American computer scientist

Karen Livescu is an American computer scientist specializing in speech processing and natural language processing, and applications of deep learning to these topics. She is a professor in the Toyota Technological Institute at Chicago and a part-time associate professor of computer science at the University of Chicago.

==Education and career==
Livescu majored in physics at Princeton University, graduating in 1996 with an honors thesis on signal processing in speech supervised by computer scientist Kenneth Steiglitz. After visiting the Technion – Israel Institute of Technology, she received a master's degree in 1999 and a Ph.D. in 2005 from the Massachusetts Institute of Technology (MIT). Her doctoral dissertation, Feature-Based Pronunciation Modeling for Automatic Speech Recognition, was supervised by James Glass.
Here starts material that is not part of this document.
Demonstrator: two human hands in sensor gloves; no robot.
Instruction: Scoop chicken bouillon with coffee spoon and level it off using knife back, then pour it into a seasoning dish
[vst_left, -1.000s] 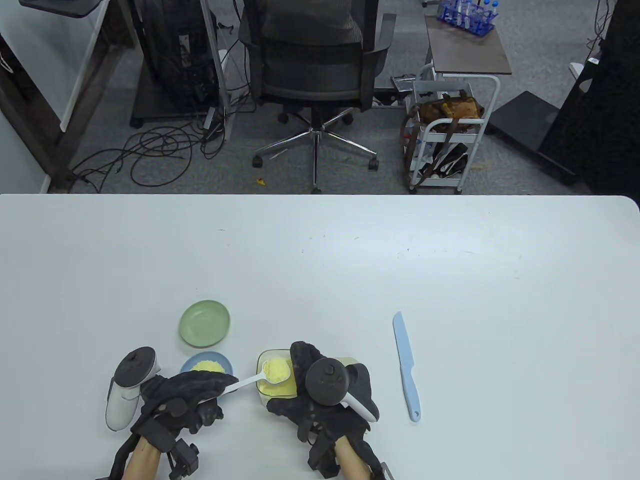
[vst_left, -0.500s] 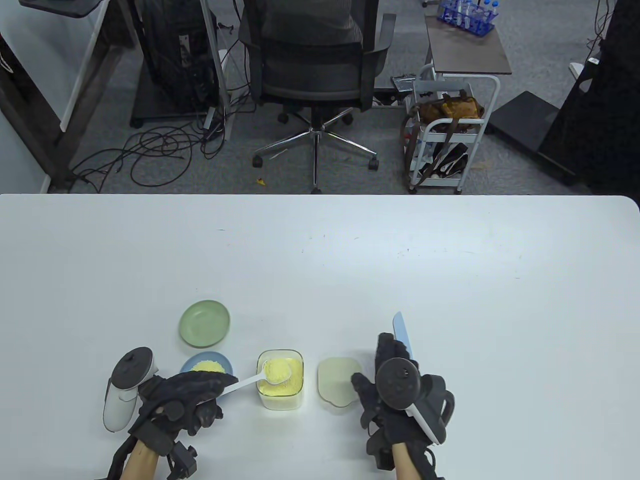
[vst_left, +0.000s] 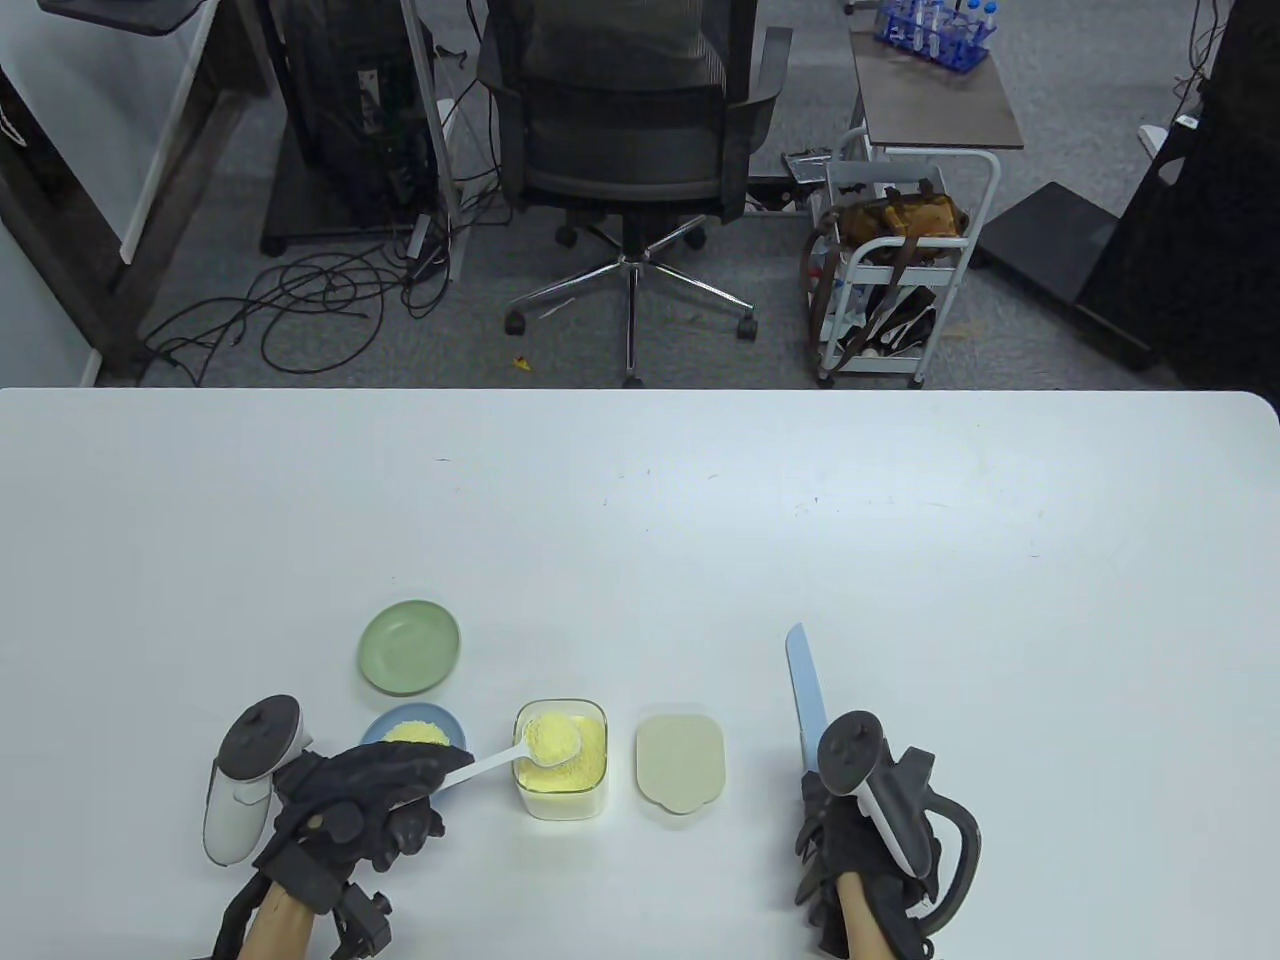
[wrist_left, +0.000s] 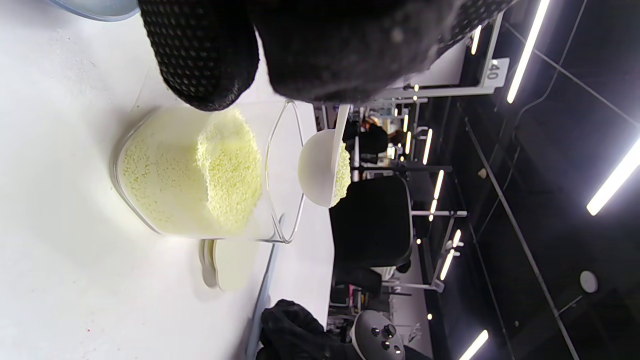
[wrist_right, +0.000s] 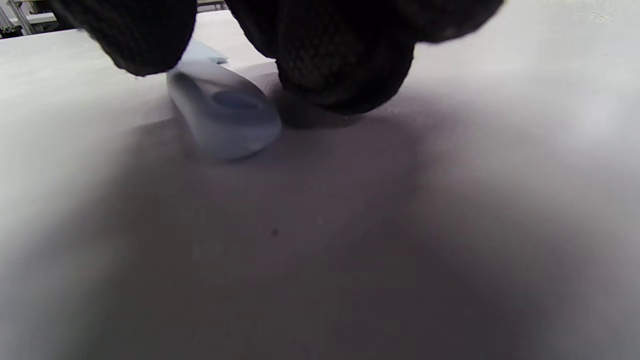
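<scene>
The left hand (vst_left: 355, 800) grips a heaped coffee spoon (vst_left: 552, 740) over the bouillon tub (vst_left: 562, 760). Right of the tub, the right hand (vst_left: 865, 840) closes around the knife (vst_left: 803, 690) handle; whether it is clasped yet cannot be told. Levelling likely follows, needing the knife lifted to the spoon.

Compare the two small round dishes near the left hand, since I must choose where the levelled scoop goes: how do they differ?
The green round dish lies farther from the person and holds nothing; the blue round dish lies nearer and already holds a heap of yellow granules. The green dish is fully in view, while the blue dish is partly covered by the left hand. Both are small, shallow and round, left of the clear bouillon container.
</scene>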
She became a Clare Boothe Luce Postdoctoral Lecturer at MIT, and then a research assistant professor at the Toyota Technological Institute, before becoming a regular-rank assistant professor at the Toyota Technological Institute in 2008. In 2009 she added a part-time faculty position in the Computer Science Department at the University of Chicago. She was promoted to associate professor at both the Toyota Technological Institute and the University of Chicago in 2017, and to full professor at the Toyota Technological Institute in 2021.

==Recognition==
Livescu was named a Fellow of the International Speech Communication Association in 2021, "for contributions to articulatory modeling, to speech representation learning, and to bridging the gaps between speech research, machine learning and natural language processing". She was named to the 2025 class of IEEE Fellows "for contributions to multi-view and pre-trained speech representation learning".